Браун тут же мысленно отметил, что стереть их не удалось. Или Лефевр упустил момент, позволил смерти обогнать волю к жизни, или аппарат был выключен не полностью и опыт не приостановлен, или же, наконец, «Вега» попросту не сработала. Последнее Браун, подумав, отверг: «Вега» была слишком совершенным созданием, чтобы так грубо ошибиться в самой ответственной стадии опыта.
Второй листок начинался с объяснения: Лефевр, как бы продолжая когда-то начатый разговор с Миленой, писал:
«Я должен закончить наш спор, Милена, и сказать правду теперь — позже она будет для тебя убийственной. Каюсь, меня устраивали наши отношения: и твой отказ от нашего брака, который якобы мог помешать твоему служению науке, и даже то, что полоумный Бертье был тебе дороже меня, потому что олицетворял для тебя более высокую стадию науки, чем я. И я не требовал от тебя большего, ибо оно в конце концов раздавило бы даже ту крошечку счастья, которое скрашивало для меня мои тюремные дни у Бертье. Но произошло непредвиденное: я открыл тебе «Вегу», и мираж увлек тебя, мираж иллюзорных благ, которые она якобы могла принести людям: исцеление от горестей, тихую радость, наслаждение, покой. Я не рискнул огорчить тебя: ты даже готова была уйти от Бертье и работать только со мной в любых (я помню, как ты подчеркнула — в любых) условиях. Но искусственная радость не нужна человечеству, и мое открытие (даже без меня) все равно бы использовали в тех же целях, для которых я его создавал.
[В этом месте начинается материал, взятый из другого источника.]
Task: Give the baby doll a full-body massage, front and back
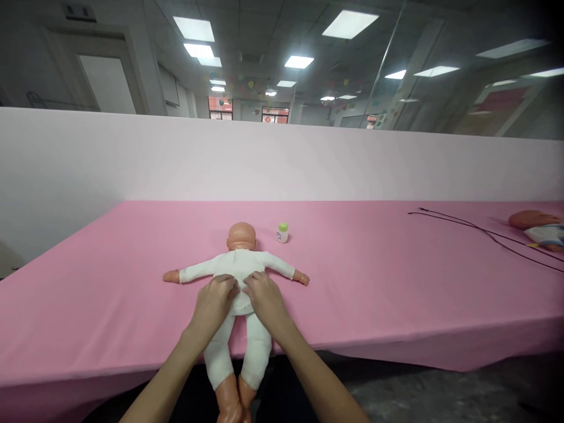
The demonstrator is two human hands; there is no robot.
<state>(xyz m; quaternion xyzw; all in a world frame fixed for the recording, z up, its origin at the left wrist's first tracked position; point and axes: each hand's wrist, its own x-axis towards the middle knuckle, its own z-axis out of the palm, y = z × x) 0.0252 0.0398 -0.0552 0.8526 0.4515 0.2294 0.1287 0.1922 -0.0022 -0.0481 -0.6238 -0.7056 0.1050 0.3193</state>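
Note:
A baby doll [241,264] with a white cloth body lies face down, head away from me and arms spread to both sides. Its bare feet hang past the table's near edge. My left hand [217,298] rests on the left side of its back, fingers curled and closed against the cloth. Opposite it, my right hand [265,296] is closed in the same way on the right side of the back. A narrow strip of white cloth shows between the two hands. Both sets of fingertips are partly hidden, and so is the doll's face.
Beyond the doll's right arm stands a small jar [282,234] with a green lid. Black cables [473,225] run across the pink-covered table [361,276] at the right, near a second doll [535,226]. A low white wall [282,161] with glass above borders the far side.

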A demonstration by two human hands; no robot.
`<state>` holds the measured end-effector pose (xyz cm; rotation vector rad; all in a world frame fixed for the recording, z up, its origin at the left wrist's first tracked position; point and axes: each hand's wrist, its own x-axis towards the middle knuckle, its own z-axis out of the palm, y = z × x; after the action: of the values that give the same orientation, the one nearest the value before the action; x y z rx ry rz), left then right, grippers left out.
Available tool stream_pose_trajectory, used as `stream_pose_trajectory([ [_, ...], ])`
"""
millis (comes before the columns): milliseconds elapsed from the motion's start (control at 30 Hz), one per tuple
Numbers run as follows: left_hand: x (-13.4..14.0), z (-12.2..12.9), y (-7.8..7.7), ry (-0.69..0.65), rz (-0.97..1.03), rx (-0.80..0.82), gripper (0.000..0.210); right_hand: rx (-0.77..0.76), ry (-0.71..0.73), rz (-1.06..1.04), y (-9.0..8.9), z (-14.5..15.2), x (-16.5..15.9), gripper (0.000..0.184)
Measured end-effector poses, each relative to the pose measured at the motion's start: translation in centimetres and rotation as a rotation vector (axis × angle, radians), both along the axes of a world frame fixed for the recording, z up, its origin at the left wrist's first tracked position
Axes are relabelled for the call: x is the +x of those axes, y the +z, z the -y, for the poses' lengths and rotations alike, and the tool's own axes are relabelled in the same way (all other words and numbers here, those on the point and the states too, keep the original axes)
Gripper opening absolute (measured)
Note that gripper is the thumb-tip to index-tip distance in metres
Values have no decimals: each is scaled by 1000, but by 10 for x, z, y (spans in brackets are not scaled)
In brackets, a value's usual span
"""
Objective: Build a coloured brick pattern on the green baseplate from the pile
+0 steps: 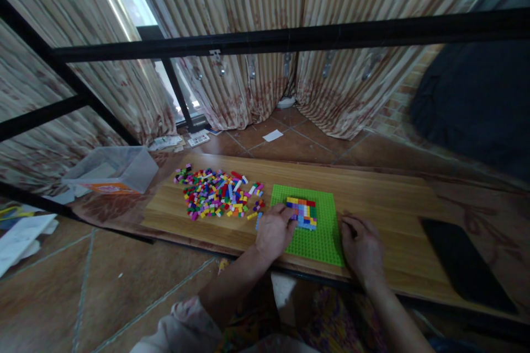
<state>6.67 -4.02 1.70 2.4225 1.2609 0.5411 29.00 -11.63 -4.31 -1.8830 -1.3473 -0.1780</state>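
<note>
A green studded baseplate [318,251] lies on the wooden board, with a patch of colourful toy bricks [306,210] built up on it. My left hand [273,234] reaches over the plate's left side. Its fingers are bent together at the patch's left edge, and what is under the fingertips is hidden. By the plate's right edge rests my right hand [364,248], its fingers curled in towards the thumb. Whether it pinches anything small cannot be made out. A heap of loose toy bricks [217,193] in many colours spreads to the left of the plate.
The wooden board [389,204] lies on a low table. A dark flat slab [466,265] is at its right end. A clear plastic bin [120,168] with an orange label stands at the left. A black metal bar [265,38] crosses before the curtains [248,0].
</note>
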Motion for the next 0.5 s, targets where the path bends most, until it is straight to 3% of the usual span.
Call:
stream_pose_trajectory([
  [500,-9,-10,-5,-25,140,-47,9,-13,-4,-16,1,0,-1,34],
])
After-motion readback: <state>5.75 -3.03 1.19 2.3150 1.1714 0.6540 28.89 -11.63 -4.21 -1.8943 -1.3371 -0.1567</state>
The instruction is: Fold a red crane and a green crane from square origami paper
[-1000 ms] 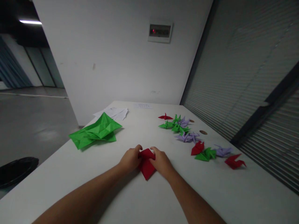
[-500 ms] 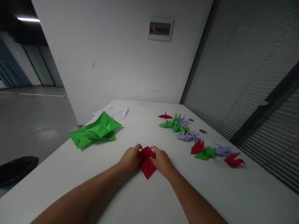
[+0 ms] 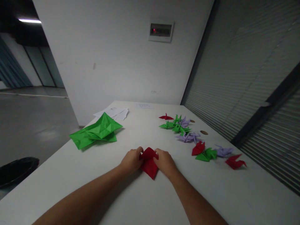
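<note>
A folded piece of red origami paper [image 3: 150,166] lies between my two hands near the middle of the white table [image 3: 138,200]. One corner points toward me and a rounded flap stands up at the far end. My left hand [image 3: 132,160] pinches its left edge, fingers curled behind and thumb in front. On the opposite edge, my right hand [image 3: 166,161] grips the paper in the same way. Parts of the fingers are hidden behind the paper.
Crumpled green paper sheets [image 3: 98,130] lie at the left, before white papers [image 3: 117,113]. Along the right stand several folded cranes, among them a red crane [image 3: 235,162], a green crane [image 3: 207,154] and a purple crane [image 3: 188,137]. A black bin [image 3: 18,170] stands beyond the left table edge.
The red paper has shifted slightly to the right, its near corner swinging right. My right hand has moved a little right with it; both hands keep their hold.
</note>
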Action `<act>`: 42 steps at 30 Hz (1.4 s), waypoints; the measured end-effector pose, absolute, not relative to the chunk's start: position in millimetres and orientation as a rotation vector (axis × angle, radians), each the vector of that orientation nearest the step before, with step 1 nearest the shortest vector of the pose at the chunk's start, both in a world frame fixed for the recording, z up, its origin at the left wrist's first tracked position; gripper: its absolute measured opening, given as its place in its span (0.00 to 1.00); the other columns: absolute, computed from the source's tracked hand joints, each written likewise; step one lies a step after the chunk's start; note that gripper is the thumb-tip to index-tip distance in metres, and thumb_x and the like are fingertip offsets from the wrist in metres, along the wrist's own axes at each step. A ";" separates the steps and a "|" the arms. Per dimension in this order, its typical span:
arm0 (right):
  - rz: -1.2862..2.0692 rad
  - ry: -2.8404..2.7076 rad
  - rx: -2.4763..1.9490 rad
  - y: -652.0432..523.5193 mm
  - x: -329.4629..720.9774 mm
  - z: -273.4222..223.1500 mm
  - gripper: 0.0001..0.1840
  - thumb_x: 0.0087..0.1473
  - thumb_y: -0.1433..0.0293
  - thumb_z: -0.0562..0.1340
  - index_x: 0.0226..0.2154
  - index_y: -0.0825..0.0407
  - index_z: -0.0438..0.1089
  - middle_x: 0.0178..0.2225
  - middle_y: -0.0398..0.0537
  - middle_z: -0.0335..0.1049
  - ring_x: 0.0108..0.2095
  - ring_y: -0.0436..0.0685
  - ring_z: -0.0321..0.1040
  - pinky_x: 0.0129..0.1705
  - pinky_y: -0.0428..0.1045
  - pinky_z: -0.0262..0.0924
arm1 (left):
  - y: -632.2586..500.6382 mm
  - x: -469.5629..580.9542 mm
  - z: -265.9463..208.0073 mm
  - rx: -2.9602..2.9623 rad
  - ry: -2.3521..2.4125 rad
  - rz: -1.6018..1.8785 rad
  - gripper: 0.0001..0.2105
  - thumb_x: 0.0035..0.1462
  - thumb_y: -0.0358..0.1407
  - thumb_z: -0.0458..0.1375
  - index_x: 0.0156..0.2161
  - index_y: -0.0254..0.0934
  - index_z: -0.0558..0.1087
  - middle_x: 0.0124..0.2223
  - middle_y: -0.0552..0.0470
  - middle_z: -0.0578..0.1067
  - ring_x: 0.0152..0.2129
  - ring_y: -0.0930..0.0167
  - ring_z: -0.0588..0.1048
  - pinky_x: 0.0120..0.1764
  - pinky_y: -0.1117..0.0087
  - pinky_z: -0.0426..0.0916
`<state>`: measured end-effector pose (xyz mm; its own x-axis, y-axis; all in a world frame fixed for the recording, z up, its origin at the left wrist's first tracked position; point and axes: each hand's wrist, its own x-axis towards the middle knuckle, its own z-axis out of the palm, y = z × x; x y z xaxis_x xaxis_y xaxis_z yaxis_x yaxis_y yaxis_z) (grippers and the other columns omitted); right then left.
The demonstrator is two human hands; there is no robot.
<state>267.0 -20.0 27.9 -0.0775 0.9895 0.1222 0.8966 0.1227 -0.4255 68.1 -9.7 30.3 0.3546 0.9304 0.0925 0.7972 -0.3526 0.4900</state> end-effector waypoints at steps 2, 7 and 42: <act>0.319 -2.025 -1.829 -20.2 266.5 26.7 0.12 0.51 0.76 0.64 0.39 0.48 0.75 0.39 0.52 0.81 0.39 0.60 0.76 0.37 0.48 0.61 | -11.0 68.8 31.3 2.266 1.528 0.496 0.10 0.58 0.32 0.57 0.46 0.41 0.72 0.35 0.50 0.82 0.33 0.65 0.80 0.32 0.70 0.62; 0.638 -2.010 -1.619 -20.8 274.7 33.0 0.11 0.53 0.72 0.65 0.41 0.51 0.75 0.37 0.50 0.80 0.35 0.58 0.75 0.37 0.48 0.63 | -9.0 67.3 28.0 2.311 1.543 0.482 0.06 0.57 0.33 0.57 0.41 0.40 0.70 0.35 0.48 0.81 0.32 0.63 0.79 0.30 0.70 0.60; 1.198 -2.127 -1.315 -18.9 301.3 42.2 0.04 0.44 0.70 0.68 0.26 0.55 0.76 0.23 0.40 0.71 0.26 0.51 0.62 0.27 0.44 0.51 | 1.5 60.1 19.7 2.234 1.269 0.555 0.15 0.53 0.28 0.61 0.46 0.40 0.74 0.37 0.53 0.81 0.33 0.68 0.77 0.34 0.72 0.63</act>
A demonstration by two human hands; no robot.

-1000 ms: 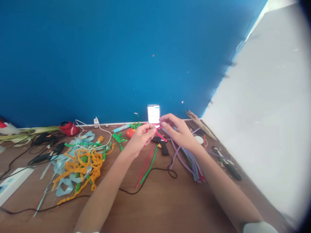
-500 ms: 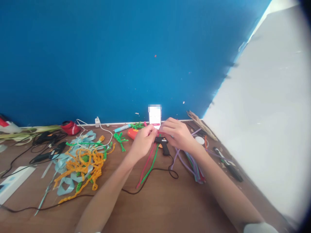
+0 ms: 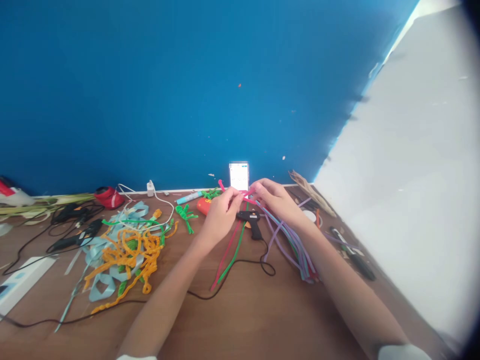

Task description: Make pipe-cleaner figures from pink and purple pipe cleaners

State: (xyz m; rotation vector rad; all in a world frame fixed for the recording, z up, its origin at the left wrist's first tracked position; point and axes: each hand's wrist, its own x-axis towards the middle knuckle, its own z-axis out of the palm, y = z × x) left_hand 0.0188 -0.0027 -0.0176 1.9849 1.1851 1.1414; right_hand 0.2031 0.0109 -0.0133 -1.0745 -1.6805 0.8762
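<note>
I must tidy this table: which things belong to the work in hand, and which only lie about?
In hand:
- pink fuzzy stem, in left hand and right hand

Apparently lying about:
- tangled orange fuzzy strands
- shiny light-blue ribbon
- white power strip

Pink stem (image 3: 249, 193): covered where left hand (image 3: 222, 212) and right hand (image 3: 277, 202) pinch it; exact bend unreadable. Phone (image 3: 239, 177): screen figures too small and washed out, top strip blurred. Red-orange object (image 3: 203, 205): one side behind left hand. Purple stems (image 3: 301, 252): upper ends partly behind right hand. Marker (image 3: 189, 198): lettering illegible. Power strip (image 3: 28, 280): cut by left edge. Right sleeve (image 3: 403, 352): cut by bottom edge.
</note>
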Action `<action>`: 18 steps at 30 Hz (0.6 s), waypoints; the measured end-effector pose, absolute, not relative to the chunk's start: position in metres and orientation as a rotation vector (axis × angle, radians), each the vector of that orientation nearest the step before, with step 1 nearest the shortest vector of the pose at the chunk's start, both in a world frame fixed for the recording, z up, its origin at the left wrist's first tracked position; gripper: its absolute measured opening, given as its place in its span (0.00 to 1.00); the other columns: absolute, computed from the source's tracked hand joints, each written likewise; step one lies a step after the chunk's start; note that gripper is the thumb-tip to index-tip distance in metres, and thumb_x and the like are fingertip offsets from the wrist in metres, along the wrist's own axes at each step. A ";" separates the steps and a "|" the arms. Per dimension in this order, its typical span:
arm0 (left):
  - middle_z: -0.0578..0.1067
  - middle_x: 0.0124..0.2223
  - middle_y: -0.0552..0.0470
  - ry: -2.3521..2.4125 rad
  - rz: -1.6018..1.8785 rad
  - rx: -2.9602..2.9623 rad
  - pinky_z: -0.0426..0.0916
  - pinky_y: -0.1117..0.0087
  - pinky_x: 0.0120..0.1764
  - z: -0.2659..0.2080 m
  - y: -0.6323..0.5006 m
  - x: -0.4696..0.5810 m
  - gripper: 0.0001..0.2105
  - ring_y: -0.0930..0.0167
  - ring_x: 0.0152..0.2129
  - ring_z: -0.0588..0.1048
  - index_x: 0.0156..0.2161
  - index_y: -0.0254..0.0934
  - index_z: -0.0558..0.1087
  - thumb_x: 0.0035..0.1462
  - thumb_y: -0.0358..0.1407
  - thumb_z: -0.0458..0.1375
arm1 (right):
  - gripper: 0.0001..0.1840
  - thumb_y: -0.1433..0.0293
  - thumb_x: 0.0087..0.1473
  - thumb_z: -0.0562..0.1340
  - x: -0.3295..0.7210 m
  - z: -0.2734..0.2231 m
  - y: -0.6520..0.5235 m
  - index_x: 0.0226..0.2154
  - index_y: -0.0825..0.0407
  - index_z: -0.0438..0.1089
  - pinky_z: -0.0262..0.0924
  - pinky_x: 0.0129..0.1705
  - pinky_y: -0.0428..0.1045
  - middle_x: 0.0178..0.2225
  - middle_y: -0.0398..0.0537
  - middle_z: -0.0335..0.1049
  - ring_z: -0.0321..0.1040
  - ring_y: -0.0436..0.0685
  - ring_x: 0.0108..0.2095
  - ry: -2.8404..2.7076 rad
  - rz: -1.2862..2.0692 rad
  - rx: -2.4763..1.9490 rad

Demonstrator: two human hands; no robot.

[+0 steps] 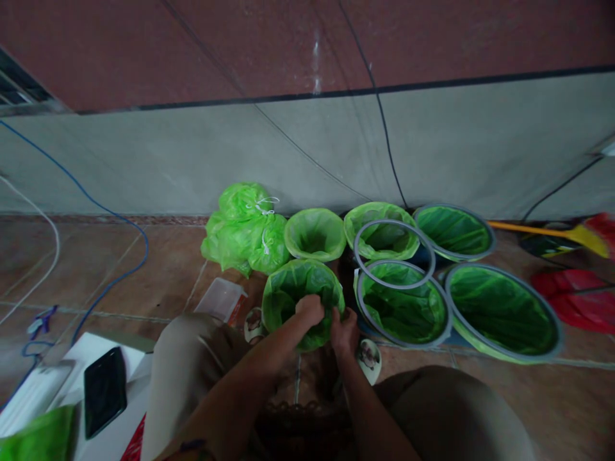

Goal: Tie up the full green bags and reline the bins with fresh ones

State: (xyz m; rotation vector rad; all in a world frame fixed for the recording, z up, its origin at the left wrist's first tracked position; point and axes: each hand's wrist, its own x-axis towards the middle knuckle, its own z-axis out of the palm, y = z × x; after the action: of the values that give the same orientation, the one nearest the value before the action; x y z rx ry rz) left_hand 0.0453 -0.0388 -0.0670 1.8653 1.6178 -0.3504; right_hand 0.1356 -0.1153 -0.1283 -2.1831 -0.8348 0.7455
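Between my feet stands a bin lined with a green garbage bag, its edge folded over the rim. My left hand reaches over the rim into the bag; its fingers look curled, and what they hold, if anything, is hidden. At the bin's right edge my right hand is closed on the bag's rim. A loose grey ring lies tilted across two lined bins just to the right. One of these, the near lined bin, has its own grey ring around the top.
Tied green bags are piled by the wall at left. More lined bins stand behind and to the right. A clear plastic container, a black phone, purple scissors, a blue cable and a red dustpan lie around.
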 end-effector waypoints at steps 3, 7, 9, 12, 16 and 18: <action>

Начинаю с признания: я не француз, Милена, я немец по отцу и фамилию моей матери взял только после войны, когда мои опыты с Мидлером в одном из наших лагерей в Польше отняли бы у меня свободу, а может быть, и жизнь, во всяком случае — будущее. Политически сейчас я то, что зовут реваншистом, а морально — враг всего, что связано с благом так называемого человечества. Помнишь наш спор об этом благе и мои возражения? Я не удержался и прямо сказал, что с моей точки зрения никакого человечества нет, а есть свора хищников, в которой сильный всегда сожрет слабого. Ты огорчилась и расстроилась до такой степени, что я пожалел о сказанном и сослался на шутливое желание тебя подразнить. Ты мне поверила, но я уже не рискнул на дальнейшее испытание этой наивной веры и не сказал тебе, что «Вега» как раз и рассчитана на то, чтобы сократить твое паршивое человечество наполовину.